FIG. 4A is a cross-sectional view of this variable directivity
antenna, and FIG. 4B is a top view of the dashed-line part of the
variable directivity antenna of FIG. 4A.
[0021] The variable directivity antenna of FIG. 4A includes a
power-supply coaxial line 41 which is comprised of an inner
conductor 411 and an outer conductor 412, a rotator-like radiator
42 and a disc-like base plate 43. This variable directivity antenna
includes an antenna element joined to the coaxial line 41 for power
supply. And four short circuit lines 45 and four switches 44 are
further connected at the joint between the coaxial line 41 and the
radiator 42.
[0022] When all the four switches 44 are turned off, the radiation
pattern of the antenna has no directivity. On the other hand, when
only one of the four switches is turned on, the electric field in
the coaxial line 41 is disturbed and the radiation pattern of the
antenna has a directivity.
[0023] If one of the switches 44 is turned on to short-circuit the
inner conductor 411 and the outer conductor 412 of the coaxial
line, the high-order radiation mode, such as TE11, TE12, TE21,
TE22, . . . in which the electric-field distribution is not axially
symmetrical will occur within the coaxial line, in addition to the
TEM mode in which the electric-field distribution is axially
symmetrical. The directivity of the antenna is changed with
occurrence of the high-order radiation mode.

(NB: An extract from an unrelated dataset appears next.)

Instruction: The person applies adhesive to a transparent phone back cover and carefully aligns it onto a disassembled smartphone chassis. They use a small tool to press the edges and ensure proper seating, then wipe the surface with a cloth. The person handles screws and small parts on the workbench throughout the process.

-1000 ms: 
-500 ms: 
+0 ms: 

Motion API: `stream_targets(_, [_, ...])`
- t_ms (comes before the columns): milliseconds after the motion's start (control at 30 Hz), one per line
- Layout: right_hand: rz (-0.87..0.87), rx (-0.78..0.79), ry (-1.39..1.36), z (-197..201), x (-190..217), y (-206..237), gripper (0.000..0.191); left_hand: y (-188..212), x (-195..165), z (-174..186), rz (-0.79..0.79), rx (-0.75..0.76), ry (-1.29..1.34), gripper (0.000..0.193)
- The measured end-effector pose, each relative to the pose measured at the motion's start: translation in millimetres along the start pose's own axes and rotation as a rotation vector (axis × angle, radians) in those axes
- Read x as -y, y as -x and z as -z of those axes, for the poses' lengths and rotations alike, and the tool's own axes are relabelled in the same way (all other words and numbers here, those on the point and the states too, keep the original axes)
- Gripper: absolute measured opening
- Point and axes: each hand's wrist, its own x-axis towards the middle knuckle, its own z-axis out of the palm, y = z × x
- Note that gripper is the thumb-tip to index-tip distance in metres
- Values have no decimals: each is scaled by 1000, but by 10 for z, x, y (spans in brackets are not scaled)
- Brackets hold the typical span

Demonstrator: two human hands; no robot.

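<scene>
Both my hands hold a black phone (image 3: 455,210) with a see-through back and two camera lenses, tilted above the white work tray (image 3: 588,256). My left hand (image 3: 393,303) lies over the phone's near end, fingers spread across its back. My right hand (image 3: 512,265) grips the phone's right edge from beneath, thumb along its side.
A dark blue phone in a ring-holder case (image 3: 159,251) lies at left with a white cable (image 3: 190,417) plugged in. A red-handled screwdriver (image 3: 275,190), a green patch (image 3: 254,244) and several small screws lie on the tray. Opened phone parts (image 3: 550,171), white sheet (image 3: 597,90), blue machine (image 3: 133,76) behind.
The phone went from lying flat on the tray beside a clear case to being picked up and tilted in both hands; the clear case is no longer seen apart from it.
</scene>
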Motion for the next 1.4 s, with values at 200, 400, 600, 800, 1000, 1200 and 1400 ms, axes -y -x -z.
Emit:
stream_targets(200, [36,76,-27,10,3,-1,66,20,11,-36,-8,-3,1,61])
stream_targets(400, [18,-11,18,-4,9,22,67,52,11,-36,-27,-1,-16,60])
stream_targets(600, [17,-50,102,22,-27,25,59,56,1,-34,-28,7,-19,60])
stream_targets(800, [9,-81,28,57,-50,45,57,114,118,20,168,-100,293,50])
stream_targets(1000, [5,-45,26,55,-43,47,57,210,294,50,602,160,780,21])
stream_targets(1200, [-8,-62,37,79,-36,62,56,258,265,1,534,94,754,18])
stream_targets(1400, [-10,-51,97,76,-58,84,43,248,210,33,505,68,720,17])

[0024] In this composition, the directivity of the antenna can be
changed by turning the switch ON and OFF. The composite opening of
the antenna is not enlarged as in the variable directivity antennas
shown in the above-mentioned related art documents, and the size of
this antenna can be reduced to a size equivalent to that of a
non-directional antenna.
[0025] Japanese Laid-Open Patent Application No. 2004-304785
discloses a variable directivity antenna in which the antenna
directivity can be changed over a broad frequency band and the
antenna size is reduced to a size equivalent to that of a
non-directional antenna. See also the Technical Report AP2003-274
(2004) from the IEICE (Institute of Electronics, Information and
Communication Engineers) of Japan, entitled "Proposal of Antenna
Directivity Control Technology by Coaxial Short-Circuit Structure"
by Sugawara, Hoshi, Hiroi, and Sato, which depicts the details of
the variable directivity antenna disclosed in Japanese Laid-Open
Patent Application No. 2004-304785.
[0026] However, the variable directivity antenna of Japanese
Laid-Open Patent Application No. 2004-304785 has a problem that the
directivity change quantity that can be obtained with the antenna
is about 6 dB at its maximum as shown in FIG. 5.
[0027] FIG. 5 shows the frequency dependability of the directivity
change quantity when one of the switches in the variable
directivity antenna of FIG. 4 is turned on.
[0028] The directivity change quantity herein means a ratio of the
maximum gain of the side where a gain with respect to the E surface
directivity of an antenna is increased when the coaxial line is
short-circuited, to the maximum gain of the opposite side where the
gain is fallen when the coaxial line is short-circuited.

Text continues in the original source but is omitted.